Information provided =>
# # #

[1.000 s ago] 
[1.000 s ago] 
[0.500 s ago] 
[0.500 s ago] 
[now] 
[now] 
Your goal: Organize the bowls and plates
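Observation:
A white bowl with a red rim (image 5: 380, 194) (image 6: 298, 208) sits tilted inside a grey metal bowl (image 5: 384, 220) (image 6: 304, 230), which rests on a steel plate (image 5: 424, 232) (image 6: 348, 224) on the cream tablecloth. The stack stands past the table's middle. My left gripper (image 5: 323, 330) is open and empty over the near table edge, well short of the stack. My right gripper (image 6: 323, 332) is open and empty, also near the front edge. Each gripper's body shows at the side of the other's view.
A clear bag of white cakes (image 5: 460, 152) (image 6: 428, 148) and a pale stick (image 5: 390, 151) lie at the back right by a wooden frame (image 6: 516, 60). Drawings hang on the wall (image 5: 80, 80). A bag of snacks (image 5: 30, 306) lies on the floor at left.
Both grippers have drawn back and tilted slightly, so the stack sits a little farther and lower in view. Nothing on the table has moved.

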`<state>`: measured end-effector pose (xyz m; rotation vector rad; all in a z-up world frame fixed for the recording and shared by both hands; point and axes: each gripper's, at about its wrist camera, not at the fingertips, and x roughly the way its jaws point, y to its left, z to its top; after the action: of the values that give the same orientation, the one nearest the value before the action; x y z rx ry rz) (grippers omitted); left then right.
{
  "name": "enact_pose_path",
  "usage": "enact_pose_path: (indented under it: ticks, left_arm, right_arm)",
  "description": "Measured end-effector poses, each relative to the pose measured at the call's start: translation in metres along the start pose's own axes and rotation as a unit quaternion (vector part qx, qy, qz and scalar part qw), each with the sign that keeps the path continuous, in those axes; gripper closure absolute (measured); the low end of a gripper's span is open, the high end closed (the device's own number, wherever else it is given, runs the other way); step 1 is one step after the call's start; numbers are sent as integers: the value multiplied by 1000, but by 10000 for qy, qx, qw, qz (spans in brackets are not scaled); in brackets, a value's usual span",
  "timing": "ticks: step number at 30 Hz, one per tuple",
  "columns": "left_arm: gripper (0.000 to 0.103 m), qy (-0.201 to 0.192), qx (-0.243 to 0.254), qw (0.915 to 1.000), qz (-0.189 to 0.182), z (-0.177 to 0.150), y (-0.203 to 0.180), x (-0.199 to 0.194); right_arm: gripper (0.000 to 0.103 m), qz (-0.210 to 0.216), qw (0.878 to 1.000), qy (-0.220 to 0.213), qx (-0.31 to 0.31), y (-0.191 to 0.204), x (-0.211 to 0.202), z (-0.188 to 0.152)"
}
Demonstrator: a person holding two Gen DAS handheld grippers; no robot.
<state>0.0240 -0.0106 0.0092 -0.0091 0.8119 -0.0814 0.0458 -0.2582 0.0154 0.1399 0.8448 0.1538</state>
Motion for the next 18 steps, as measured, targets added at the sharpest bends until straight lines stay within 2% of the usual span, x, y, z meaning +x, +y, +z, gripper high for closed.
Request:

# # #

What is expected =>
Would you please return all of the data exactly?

Completed task =>
[1.000 s ago] 
[1.000 s ago] 
[0.500 s ago] 
[0.500 s ago] 
[now] 
[now] 
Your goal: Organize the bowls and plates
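Observation:
A white bowl with a red rim (image 5: 380, 194) (image 6: 298, 208) sits tilted inside a grey metal bowl (image 5: 384, 220) (image 6: 304, 230), which rests on a steel plate (image 5: 424, 232) (image 6: 348, 224) on the cream tablecloth. The stack stands past the table's middle. My left gripper (image 5: 323, 330) is open and empty over the near table edge, well short of the stack. My right gripper (image 6: 323, 332) is open and empty, also near the front edge. Each gripper's body shows at the side of the other's view.
A clear bag of white cakes (image 5: 460, 152) (image 6: 428, 148) and a pale stick (image 5: 390, 151) lie at the back right by a wooden frame (image 6: 516, 60). Drawings hang on the wall (image 5: 80, 80). A bag of snacks (image 5: 30, 306) lies on the floor at left.
Both grippers have drawn back and tilted slightly, so the stack sits a little farther and lower in view. Nothing on the table has moved.
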
`<state>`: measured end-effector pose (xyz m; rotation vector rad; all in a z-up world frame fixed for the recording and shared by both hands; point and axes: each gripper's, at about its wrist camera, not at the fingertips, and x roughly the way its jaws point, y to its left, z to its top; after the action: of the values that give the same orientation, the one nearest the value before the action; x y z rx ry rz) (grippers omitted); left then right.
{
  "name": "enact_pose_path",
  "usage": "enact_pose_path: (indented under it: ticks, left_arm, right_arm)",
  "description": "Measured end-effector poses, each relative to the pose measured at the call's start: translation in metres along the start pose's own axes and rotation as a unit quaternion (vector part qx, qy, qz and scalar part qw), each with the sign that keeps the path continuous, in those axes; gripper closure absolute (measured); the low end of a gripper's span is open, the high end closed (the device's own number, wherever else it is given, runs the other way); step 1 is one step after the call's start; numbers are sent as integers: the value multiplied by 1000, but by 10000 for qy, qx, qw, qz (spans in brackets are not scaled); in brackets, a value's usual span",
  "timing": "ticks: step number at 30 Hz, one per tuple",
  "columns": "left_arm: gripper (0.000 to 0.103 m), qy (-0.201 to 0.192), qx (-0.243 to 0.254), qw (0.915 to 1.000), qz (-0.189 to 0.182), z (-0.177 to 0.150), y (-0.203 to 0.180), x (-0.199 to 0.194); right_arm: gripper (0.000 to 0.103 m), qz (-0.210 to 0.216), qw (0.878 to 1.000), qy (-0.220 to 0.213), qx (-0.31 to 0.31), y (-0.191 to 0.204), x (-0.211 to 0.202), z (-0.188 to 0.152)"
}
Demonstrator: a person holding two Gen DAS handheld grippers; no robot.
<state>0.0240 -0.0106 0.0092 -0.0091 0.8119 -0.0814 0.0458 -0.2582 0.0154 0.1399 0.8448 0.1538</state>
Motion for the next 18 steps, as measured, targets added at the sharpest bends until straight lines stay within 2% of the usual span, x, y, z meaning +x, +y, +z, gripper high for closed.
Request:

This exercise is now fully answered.